Department of Surgery, Erasmus MC Cancer Institute, Rotterdam, Netherlands.
Department of Research, Netherlands Comprehensive Cancer Organisation (IKNL), Utrecht, Netherlands.
Acta Oncol. 2022 Mar;61(3):286-293. doi: 10.1080/0284186X.2021.2016949. Epub 2021 Dec 22.
The diagnosis of pancreatic ductal adenocarcinoma (PDAC) has an enormous impact on patients, and even more so if they are of younger age. It is unclear how their treatment and outcome compare to older patients. This study compares clinicopathological characteristics and overall survival (OS) of PDAC patients aged <60 years to older PDAC patients.
This is a retrospective, population-based cohort study using Netherlands Cancer Registry data of patients diagnosed with PDAC (1 January 2015-31 December 2018). Kaplan-Meier curves and Cox proportional hazards models were used to assess OS.
Overall, 10,298 patients were included, of whom 1551 (15%) were <60 years. Patients <60 years were more often male, had better performance status, less comorbidities and less stage I disease, and more often received anticancer treatment (67 33%, < 0.001) than older patients. Patients <60 years underwent resection of the tumour more often (22 14% < 0.001), more often received chemotherapy, and had a better median OS (6.9 3.3 months, < 0.001) compared to older patients. No differences in median OS were demonstrated between both age groups of patients who underwent resection (19.7 19.4 months, = 0.123), received chemotherapy alone (7.8 8.5 months, = 0.191), or received no anticancer treatment (1.8 1.9 months, = 0.600). Patients <60 years with stage-IV disease receiving chemotherapy had a somewhat better OS (7.5 6.3 months, = 0.026).
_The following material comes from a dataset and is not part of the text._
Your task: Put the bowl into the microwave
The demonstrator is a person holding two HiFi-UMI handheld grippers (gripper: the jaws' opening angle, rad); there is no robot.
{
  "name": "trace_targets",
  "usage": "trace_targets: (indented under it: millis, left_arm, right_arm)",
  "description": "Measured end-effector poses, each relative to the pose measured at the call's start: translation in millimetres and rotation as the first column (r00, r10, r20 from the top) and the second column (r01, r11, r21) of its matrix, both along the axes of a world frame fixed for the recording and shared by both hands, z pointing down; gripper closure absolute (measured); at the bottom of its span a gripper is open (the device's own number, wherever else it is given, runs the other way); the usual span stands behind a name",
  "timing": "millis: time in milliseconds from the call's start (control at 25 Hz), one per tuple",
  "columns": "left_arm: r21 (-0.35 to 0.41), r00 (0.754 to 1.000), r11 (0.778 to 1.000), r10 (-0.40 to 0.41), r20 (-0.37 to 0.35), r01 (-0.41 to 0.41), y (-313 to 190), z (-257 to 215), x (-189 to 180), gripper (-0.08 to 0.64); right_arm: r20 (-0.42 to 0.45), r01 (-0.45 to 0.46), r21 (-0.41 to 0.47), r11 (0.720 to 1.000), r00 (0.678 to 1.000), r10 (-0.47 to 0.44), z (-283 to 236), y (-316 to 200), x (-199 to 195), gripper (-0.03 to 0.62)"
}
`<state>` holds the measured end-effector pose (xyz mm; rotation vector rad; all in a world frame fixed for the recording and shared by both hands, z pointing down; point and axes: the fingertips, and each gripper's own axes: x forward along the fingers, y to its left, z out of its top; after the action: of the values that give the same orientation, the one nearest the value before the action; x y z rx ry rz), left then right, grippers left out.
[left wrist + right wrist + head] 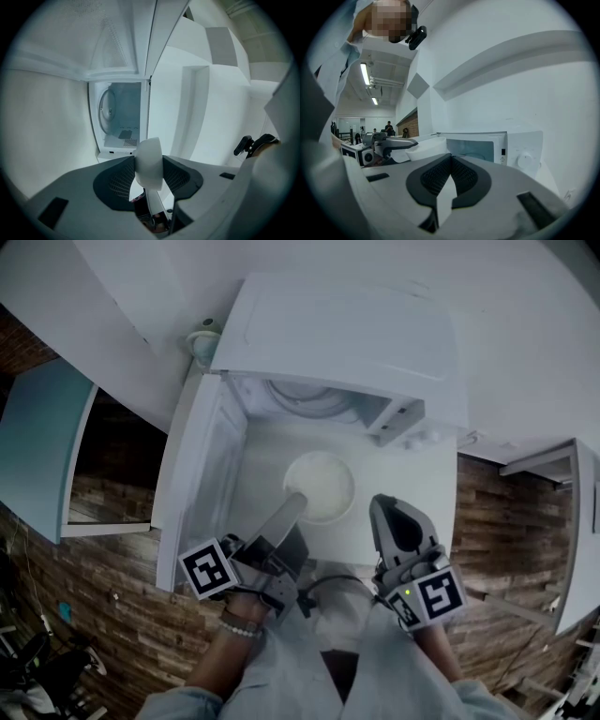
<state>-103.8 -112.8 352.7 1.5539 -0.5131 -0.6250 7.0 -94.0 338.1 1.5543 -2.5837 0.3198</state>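
Left gripper (149, 172): my jaws are clamped on the wall of the bowl (149, 161), one ribbed pad on each side of the rim
Right gripper (451, 161): jaws pressed together with nothing in them, held beside the bowl
Bowl's place: in the air in front of the microwave (347, 334), over the counter (417, 488), not inside yet
Door (192, 493): swung fully open to the left, so the opening is clear
Step in hand: I judge this as the carry-in, with the bowl lined up on the opening
Next move: push the bowl straight in and keep it level, clear the frame and the door edge, lower it onto the floor of the cavity (123, 117), then part my jaws
Bowl's make: white, round and thin-walled, smooth and probably slippery at the rim
Microwave's make: white boxy shell with smooth flat panels, a round dial on the front, and what looks like a round plate inside
Pads: dark and ridged for grip
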Motion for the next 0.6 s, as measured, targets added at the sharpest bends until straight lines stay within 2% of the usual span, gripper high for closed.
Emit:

Patients with PDAC <60 years more often underwent resection despite less stage I disease and had superior OS. Stratified for treatment, however, survival was largely similar.
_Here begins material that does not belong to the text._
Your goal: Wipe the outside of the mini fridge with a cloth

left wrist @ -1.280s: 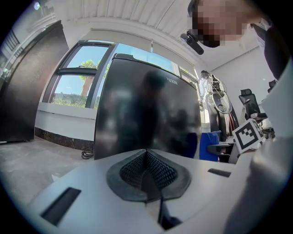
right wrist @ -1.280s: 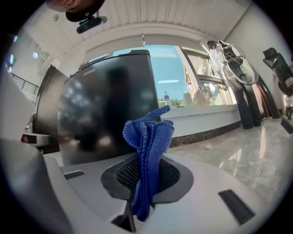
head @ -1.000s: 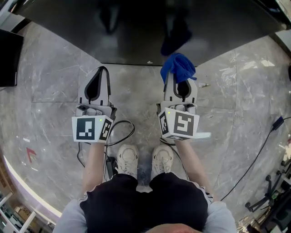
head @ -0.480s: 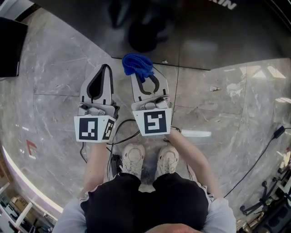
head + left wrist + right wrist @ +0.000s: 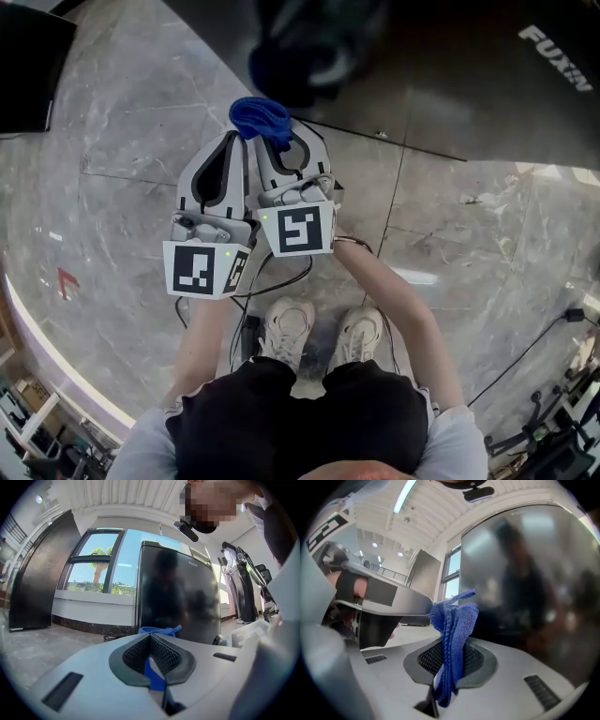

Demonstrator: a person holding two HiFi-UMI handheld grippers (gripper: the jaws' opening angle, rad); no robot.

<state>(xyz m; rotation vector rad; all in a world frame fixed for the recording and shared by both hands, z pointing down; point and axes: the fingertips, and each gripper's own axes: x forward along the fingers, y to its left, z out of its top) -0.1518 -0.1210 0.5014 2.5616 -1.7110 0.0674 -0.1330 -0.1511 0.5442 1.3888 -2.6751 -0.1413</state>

胰腺导管腺癌(PDAC)的诊断对患者有巨大影响,如果患者年龄较轻则影响更大。目前尚不清楚他们的治疗和预后与老年患者相比如何。本研究比较了年龄<60 岁的 PDAC 患者与年龄较大的 PDAC 患者的临床病理特征和总生存期(OS)。
这是一项使用荷兰癌症登记处 2015 年 1 月 1 日至 2018 年 12 月 31 日期间诊断为 PDAC 的患者的回顾性、基于人群的队列研究。使用 Kaplan-Meier 曲线和 Cox 比例风险模型评估 OS。
共纳入 10298 例患者,其中 1551 例(15%)年龄<60 岁。与老年患者相比,<60 岁的患者更常为男性,一般状态更好,合并症更少,I 期疾病更少,更常接受抗癌治疗(67% vs. 33%,<0.001)。<60 岁的患者更常接受肿瘤切除术(22% vs. 14%,<0.001),更常接受化疗,中位 OS 更好(6.9 vs. 3.3 个月,<0.001)。在接受切除术的两组患者中,中位 OS 无差异(19.7 vs. 19.4 个月,=0.123),接受单纯化疗的患者(7.8 vs. 8.5 个月,=0.191),或未接受抗癌治疗的患者(1.8 vs. 1.9 个月,=0.600)。接受化疗的 IV 期疾病<60 岁的患者 OS 略好(7.5 vs. 6.3 个月,=0.026)。
尽管 I 期疾病较少,<60 岁的 PDAC 患者更常接受切除术,OS 更好。然而,分层治疗后,生存情况基本相似。